第一章
第一节 回家
时己至中秋,飘了几天的牛毛细雨刚停,成熟了的晚稻在雨洗后闪着纯净的金灿灿的光,远处天空阴霾,浓厚的云层沉沉地压在烟雨迷朦的大地。
姑夫背着轻瘦的丁夏穿梭在田间小道,庄稼汉五趾分叉的双脚平平稳稳地踏在高高低低的泥泞路,青筋毕暴的瘦而结实的双腿在田塍豆叶与稻叶间掠过,希希索索响声中,碰落挂在叶尖上晶莹的水珠,打湿了双腿。
五岁的丁夏趴在姑夫的背上,头有点晕,心也随着姑夫强有力肩膀的上下颠动,一直忐忑不安。自从二年前寄住在姑夫家后,姑夫从来没有背过他,在苦涩与胆战的记忆中,姑夫就是一张冰冷的脸外加拳头与耳光。现伏在姑夫的背上,听姑夫一路的轻言细语,感觉是如此陌生,就好像骑在一堵冰冷阴森的墙上,墙突然说起话来。

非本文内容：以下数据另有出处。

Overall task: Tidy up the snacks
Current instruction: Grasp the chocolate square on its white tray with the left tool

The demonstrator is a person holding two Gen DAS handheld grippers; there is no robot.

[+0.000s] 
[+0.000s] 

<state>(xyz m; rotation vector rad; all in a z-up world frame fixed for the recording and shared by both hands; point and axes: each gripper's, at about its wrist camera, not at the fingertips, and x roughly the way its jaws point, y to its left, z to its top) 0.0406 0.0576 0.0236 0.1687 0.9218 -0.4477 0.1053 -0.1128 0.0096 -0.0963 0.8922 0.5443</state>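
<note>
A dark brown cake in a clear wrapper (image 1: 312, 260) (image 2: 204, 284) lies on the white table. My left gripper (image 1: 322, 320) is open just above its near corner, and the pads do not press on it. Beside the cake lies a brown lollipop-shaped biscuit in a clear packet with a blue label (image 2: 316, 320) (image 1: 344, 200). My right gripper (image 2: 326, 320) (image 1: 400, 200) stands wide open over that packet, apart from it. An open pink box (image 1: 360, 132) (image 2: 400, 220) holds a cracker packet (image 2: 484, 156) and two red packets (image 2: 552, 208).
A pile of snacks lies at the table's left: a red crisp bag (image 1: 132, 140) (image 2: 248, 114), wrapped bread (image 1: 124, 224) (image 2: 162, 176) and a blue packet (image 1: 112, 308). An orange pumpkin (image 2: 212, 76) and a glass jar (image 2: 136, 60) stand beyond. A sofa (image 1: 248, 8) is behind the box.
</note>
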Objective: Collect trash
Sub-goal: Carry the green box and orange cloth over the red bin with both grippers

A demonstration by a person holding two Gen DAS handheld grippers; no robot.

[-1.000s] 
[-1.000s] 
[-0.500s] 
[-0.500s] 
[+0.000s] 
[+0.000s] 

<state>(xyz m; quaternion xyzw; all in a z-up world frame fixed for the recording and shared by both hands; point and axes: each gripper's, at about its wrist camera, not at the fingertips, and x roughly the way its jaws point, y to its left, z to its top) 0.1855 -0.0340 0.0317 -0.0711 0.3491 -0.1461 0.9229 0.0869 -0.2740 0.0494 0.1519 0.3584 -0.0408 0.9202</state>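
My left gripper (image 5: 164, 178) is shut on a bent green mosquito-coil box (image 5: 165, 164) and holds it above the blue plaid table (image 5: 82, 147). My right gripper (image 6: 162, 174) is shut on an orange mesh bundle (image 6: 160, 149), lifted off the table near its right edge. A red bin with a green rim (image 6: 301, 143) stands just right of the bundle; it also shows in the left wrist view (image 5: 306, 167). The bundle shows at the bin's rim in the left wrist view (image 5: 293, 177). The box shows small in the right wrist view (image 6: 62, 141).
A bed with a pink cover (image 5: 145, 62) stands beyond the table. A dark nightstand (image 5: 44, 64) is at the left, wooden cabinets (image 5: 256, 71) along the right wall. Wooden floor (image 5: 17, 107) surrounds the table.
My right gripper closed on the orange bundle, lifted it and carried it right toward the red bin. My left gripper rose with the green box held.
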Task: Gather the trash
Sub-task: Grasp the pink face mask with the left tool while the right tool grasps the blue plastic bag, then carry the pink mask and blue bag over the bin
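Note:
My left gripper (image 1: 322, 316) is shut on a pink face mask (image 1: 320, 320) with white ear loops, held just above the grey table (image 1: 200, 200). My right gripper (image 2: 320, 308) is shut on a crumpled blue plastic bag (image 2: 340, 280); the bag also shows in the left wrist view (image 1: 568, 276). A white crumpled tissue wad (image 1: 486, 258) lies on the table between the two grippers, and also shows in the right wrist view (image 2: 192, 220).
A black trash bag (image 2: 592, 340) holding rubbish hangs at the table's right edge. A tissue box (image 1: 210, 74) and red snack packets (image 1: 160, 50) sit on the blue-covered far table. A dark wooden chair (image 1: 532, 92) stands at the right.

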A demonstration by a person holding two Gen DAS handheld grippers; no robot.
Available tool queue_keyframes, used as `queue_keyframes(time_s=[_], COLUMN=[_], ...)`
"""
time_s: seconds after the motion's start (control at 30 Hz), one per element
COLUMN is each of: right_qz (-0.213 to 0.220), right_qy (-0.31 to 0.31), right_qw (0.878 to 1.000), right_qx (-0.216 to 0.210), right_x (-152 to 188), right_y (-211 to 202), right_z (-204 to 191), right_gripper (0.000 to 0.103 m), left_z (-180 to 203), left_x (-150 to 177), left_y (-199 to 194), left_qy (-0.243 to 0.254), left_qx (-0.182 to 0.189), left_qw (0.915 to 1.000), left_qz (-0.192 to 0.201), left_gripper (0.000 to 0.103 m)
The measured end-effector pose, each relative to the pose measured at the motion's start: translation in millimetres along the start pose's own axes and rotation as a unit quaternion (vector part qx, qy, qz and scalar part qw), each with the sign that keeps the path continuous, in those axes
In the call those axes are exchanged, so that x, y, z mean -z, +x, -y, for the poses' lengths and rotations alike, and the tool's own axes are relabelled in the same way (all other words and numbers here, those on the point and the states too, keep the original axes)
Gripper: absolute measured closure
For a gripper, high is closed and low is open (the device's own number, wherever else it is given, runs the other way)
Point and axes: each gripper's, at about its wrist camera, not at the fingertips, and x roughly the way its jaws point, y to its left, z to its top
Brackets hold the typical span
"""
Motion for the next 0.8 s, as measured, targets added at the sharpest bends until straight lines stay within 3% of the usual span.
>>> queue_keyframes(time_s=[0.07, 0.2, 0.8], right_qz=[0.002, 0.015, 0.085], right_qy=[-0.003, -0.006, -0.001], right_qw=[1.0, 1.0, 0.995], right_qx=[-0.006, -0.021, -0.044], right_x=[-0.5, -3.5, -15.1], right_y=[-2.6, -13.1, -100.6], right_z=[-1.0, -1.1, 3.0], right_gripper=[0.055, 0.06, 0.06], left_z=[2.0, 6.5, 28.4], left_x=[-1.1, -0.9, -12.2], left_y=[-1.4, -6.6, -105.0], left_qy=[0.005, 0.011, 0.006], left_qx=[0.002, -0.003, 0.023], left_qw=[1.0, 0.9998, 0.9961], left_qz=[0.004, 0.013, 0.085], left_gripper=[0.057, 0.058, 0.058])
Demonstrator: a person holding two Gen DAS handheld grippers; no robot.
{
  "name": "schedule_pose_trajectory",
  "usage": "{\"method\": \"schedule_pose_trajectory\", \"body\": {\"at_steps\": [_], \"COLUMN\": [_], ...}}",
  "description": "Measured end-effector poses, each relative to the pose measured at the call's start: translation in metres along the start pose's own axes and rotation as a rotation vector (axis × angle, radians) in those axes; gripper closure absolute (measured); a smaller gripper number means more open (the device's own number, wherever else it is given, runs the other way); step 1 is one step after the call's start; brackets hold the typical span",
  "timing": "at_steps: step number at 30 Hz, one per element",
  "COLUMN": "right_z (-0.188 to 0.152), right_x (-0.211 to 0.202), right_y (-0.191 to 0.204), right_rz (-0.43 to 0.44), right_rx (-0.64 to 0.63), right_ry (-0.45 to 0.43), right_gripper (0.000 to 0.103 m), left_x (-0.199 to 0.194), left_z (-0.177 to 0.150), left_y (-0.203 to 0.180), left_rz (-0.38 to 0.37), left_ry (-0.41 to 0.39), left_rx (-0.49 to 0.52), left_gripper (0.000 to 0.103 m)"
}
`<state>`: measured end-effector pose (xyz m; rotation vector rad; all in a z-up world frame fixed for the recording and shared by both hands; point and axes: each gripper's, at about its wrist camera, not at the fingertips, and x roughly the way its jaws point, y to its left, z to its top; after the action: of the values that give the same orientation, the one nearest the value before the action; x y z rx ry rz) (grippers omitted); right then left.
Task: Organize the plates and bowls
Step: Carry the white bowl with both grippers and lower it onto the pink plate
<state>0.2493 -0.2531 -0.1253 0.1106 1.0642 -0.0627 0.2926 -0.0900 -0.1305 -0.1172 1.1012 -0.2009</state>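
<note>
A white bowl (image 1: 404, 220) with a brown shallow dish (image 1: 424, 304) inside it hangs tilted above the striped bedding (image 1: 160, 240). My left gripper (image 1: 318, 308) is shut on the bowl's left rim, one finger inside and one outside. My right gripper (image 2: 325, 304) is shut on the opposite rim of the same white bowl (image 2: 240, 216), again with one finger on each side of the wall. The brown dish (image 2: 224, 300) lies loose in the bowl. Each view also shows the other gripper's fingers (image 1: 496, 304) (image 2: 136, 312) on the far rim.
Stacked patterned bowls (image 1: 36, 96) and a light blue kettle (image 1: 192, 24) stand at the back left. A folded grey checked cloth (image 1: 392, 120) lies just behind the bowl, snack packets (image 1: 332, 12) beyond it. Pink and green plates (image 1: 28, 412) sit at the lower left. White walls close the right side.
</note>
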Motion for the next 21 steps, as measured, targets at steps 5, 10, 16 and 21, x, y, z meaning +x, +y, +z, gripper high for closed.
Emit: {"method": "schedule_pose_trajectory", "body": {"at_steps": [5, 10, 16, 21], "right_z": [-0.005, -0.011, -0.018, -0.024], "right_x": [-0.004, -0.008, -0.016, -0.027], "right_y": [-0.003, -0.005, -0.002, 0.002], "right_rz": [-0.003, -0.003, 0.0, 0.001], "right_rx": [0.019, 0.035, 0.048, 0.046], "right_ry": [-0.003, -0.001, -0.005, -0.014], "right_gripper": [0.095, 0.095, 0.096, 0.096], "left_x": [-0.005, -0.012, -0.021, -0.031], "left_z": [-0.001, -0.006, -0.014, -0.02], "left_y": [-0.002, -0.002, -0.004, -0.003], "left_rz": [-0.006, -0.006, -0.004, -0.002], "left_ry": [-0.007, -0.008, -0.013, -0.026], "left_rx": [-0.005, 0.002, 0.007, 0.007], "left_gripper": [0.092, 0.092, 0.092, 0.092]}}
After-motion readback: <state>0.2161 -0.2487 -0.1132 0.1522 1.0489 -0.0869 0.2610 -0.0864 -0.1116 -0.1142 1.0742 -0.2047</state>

丁夏的头越来越晕,想吐,但对姑夫刻骨铭心的惧怕,又强压下了升至喉咙口的酸潮。
今天真象在戏中一般,午饭时,姑夫一改往日的冰霜脸,和颜悦色地叫丁夏上桌与他一起吃饭,而不象往日,自个儿端个饭碗蹲在门边。饭桌上,有好菜好饭尽量吃不说,还破天荒地叫他喝了一杯米酒。这米酒的酒力,现就在这五岁男孩的肚里翻腾,在血液里汹涌,随姑夫肩背的震颠,一阵阵的头晕恶心。这随酒精汹涌上来的血液,使脸泛红,掩盖掉了营养不足的菜黄色。
“爸爸如问你在姑夫家过得如何,你要说‘很好’ ” ,姑夫重复着这几句一路上说了几千遍的话,“姑夫走时,你要说‘姑夫走好’”。
五岁的脑袋,既不知喝酒的目的,也不明白这些话的用意,丁夏只是一遍遍机械地回答着“啊,啊” 。